Dan itu wajar saja. Sebab kata Oscar Wilde, "Kebanyakan orang adalah sama. Isi benak mereka adalah orang lain. kehidupannya hanya mimikri (tiruan), dan semangatnya cuma sebuah pengulangan." (Koran Tempo, 13 Juni 2004). Memang agak menyepelekan, tapi begitulah kenyataannya. Apalagi kenyataan di dunia saat ini ditentukan oleh media massa. Media massa membuat tontonan berdarah dan hantu-hantu, maka ada anak kecil yang mogok sekolah karena dia takut di luar sana ada orang jahat yang siap sedia merampas kebebasan dan harta bendanya. Iklan anti ketombe datang bertubi-tubi dan membuat baju warna hitam tak laku dipakai. Ini telah jadi knowledge (saya mau menterjemahkannya menjadi pengetahuan, tapi kok aneh) seseorang yang akhirnya mempengaruhi sistem kepercayaan seseorang. Bila dikaitkan dengan keseluruhan paparan di atas, maka seseorang sebenarnya terperangkap dalam nuraninya sendiri. Lucunya, Amnesty International sampai-sampai menciptakan frasa Prisoner of Conscience bagi orang-orang yang tidak bisa menjalankan kepercayaannya. Dengan kata lain organisasi itu menguatkan orang untuk selalu terperangkap.

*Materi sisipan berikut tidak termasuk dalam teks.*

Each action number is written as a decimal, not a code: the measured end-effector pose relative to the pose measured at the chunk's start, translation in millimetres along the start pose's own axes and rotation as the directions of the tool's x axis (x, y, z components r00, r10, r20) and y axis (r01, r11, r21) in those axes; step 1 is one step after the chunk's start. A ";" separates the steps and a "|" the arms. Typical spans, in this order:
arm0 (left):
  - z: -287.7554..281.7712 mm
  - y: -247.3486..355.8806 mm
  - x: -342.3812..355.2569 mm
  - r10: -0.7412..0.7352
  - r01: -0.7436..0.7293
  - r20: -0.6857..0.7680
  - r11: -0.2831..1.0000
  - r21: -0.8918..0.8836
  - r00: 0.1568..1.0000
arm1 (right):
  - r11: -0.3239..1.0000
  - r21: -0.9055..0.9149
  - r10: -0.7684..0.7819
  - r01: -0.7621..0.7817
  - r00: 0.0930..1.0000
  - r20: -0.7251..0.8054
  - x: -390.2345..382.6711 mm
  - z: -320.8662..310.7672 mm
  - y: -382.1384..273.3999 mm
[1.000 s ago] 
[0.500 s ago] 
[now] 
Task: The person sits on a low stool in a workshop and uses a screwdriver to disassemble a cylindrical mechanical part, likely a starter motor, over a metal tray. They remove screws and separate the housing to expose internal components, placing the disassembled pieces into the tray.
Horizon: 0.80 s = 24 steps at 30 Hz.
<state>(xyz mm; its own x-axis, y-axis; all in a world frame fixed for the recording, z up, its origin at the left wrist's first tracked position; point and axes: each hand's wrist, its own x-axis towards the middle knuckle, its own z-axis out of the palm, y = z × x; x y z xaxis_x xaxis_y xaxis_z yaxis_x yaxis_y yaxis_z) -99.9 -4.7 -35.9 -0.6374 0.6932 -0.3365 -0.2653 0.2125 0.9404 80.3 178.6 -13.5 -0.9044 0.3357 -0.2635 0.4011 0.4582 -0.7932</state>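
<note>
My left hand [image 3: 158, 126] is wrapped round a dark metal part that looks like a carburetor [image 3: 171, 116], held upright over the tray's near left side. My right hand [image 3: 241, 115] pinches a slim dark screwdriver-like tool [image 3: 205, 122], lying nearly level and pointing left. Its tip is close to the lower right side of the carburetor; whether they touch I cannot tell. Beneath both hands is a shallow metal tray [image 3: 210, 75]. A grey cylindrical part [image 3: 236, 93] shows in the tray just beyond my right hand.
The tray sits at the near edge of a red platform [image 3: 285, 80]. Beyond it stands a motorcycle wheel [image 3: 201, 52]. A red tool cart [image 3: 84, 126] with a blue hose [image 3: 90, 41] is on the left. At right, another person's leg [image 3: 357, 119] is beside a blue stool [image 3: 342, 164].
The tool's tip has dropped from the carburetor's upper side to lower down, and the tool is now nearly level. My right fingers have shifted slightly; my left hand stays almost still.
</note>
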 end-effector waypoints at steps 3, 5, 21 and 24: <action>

Mengapa begitu? Ya karena dengan mengenali nurani seseorang, maka orang lain akan dengan mudah meramalkan tindakan orang lain. Atau setidaknya ya... memberi label bagi bagi sebuah tindakan. Atau dengan kata lain, memberi nilai moral terhadap sebuah tindakan. Misalnya, meludah di gedung milik pemerintah Amerika Serikat akan dikenai pasal anti-terorisme. Dalam bahasa Immanuel Kant, banyak kategori imperatif diberikan kepada aneka tindakan. Siapa pemberi nama tindakan itu? Ya... rejim kebenaran yang berlaku saat itu. Artinya adalah bahwa tiap orang akan punya kekuasaan untuk memberi nilai moral terhadap orang lain. Bisa jadi suami ke istri, boss ke anak buah, satpam ke para pengunjung mall, dst. Dari mana mereka punya kuasa itu? Ya dari nurani yang sudah dibentuk oleh media massa tadi.

Jadi hingga saat ini tak ada seorang yang punya pemikiran original atas nuraninya sendiri. Manusia adalah orang yang tidak merdeka. Jadi agak membesar-besarkan juga andaikata ada orang berteriak, "Saya orang merdeka yang bebas menyatakan pendapat saya, kapan saja saya mau, di media apapun yang saya sukai". Absurd. Tapi biar begitu, orang masih saja menyangka dirinya adalah individu yang independen. Dalam logika lain, manusia masih percaya pada absurditas. Kalaupun tak percaya, ya setidaknya mengakui absurditas itu ada dan dia tak berbuat apa-apa. Kalaupun mau berbuat, dia tak bisa, karena dia telah jadi anggota rezim kebenaran yang mengagungkan retorika kebebasan. Dan, apabila ini berlanjut, kata Voltaire, manusia terus akan meyakini kekejian. Nyatanya begitu.

Maka dari itu, semakin sedikit kategori imperatif yang kita yakini, semakin merdeka. Dulu saya pernah denger Emha Ainun Najib ceramah dan dia berkata semakin sedikit peraturan yang kita ikuti semakin bebaslah kita. Kalau diterapkan semakin jauh, semakin tak bermoral dan tak berhati nurani, semakin merdekalah manusia. Dan orang-orang seperti itu dikenali oleh berbagi kebudayaan dunia sebagai "orang gila".

Tetapi karena gila, ya terserah dong.... seperti Zarathustra!